» Task item
Write out all the data again, exactly as shown.

» Given material
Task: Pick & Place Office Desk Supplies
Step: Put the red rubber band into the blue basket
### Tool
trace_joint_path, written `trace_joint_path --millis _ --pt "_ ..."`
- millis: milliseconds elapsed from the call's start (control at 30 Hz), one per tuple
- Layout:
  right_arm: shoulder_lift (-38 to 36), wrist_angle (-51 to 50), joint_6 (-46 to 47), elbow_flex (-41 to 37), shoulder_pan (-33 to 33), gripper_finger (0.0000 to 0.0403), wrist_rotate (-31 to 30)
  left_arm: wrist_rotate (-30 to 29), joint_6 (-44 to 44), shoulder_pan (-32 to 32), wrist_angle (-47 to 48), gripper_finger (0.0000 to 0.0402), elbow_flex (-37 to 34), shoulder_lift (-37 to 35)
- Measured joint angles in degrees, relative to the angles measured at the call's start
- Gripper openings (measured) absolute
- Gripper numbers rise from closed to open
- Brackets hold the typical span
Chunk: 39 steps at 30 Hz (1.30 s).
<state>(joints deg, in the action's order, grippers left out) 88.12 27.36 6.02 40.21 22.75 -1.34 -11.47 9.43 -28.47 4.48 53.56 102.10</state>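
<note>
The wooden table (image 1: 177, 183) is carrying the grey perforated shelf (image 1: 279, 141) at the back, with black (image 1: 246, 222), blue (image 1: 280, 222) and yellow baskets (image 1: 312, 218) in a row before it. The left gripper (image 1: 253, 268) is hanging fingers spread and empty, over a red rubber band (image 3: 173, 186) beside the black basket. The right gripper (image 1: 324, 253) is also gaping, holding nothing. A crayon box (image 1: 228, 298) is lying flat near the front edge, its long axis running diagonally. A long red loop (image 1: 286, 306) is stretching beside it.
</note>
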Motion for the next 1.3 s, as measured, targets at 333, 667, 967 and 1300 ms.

» Answer below
Task: Pick & Place Office Desk Supplies
Step: Put the red rubber band into the blue basket
### Tool
trace_joint_path, written `trace_joint_path --millis _ --pt "_ ..."`
- millis: milliseconds elapsed from the call's start (control at 30 Hz), one per tuple
- Layout:
  right_arm: shoulder_lift (-38 to 36), wrist_angle (-51 to 50), joint_6 (-46 to 47), elbow_flex (-41 to 37), shoulder_pan (-33 to 33), gripper_finger (0.0000 to 0.0403), wrist_rotate (-31 to 30)
  left_arm: wrist_rotate (-30 to 29), joint_6 (-44 to 44), shoulder_pan (-32 to 32), wrist_angle (-47 to 48), gripper_finger (0.0000 to 0.0402), elbow_flex (-37 to 34), shoulder_lift (-37 to 35)
- Measured joint angles in degrees, relative to the angles measured at the call's start
- Gripper openings (measured) absolute
- Gripper numbers rise from closed to open
- Brackets hold the typical span
Chunk: 39 steps at 30 Hz (1.30 s).
<state>(joints deg, in the action's order, grippers left out) 88.12 27.36 6.02 40.21 22.75 -1.34 -11.47 9.43 -28.47 4.48 53.56 102.10</state>
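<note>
The wooden table (image 1: 177, 183) is carrying the grey perforated shelf (image 1: 279, 141) at the back, with black (image 1: 246, 222), blue (image 1: 280, 222) and yellow baskets (image 1: 312, 218) in a row before it. The left gripper (image 1: 253, 268) is hanging fingers spread and empty, over a red rubber band (image 3: 173, 186) beside the black basket. The right gripper (image 1: 324, 253) is also gaping, holding nothing. A crayon box (image 1: 228, 298) is lying flat near the front edge, its long axis running diagonally. A long red loop (image 1: 286, 306) is stretching beside it.
</note>
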Motion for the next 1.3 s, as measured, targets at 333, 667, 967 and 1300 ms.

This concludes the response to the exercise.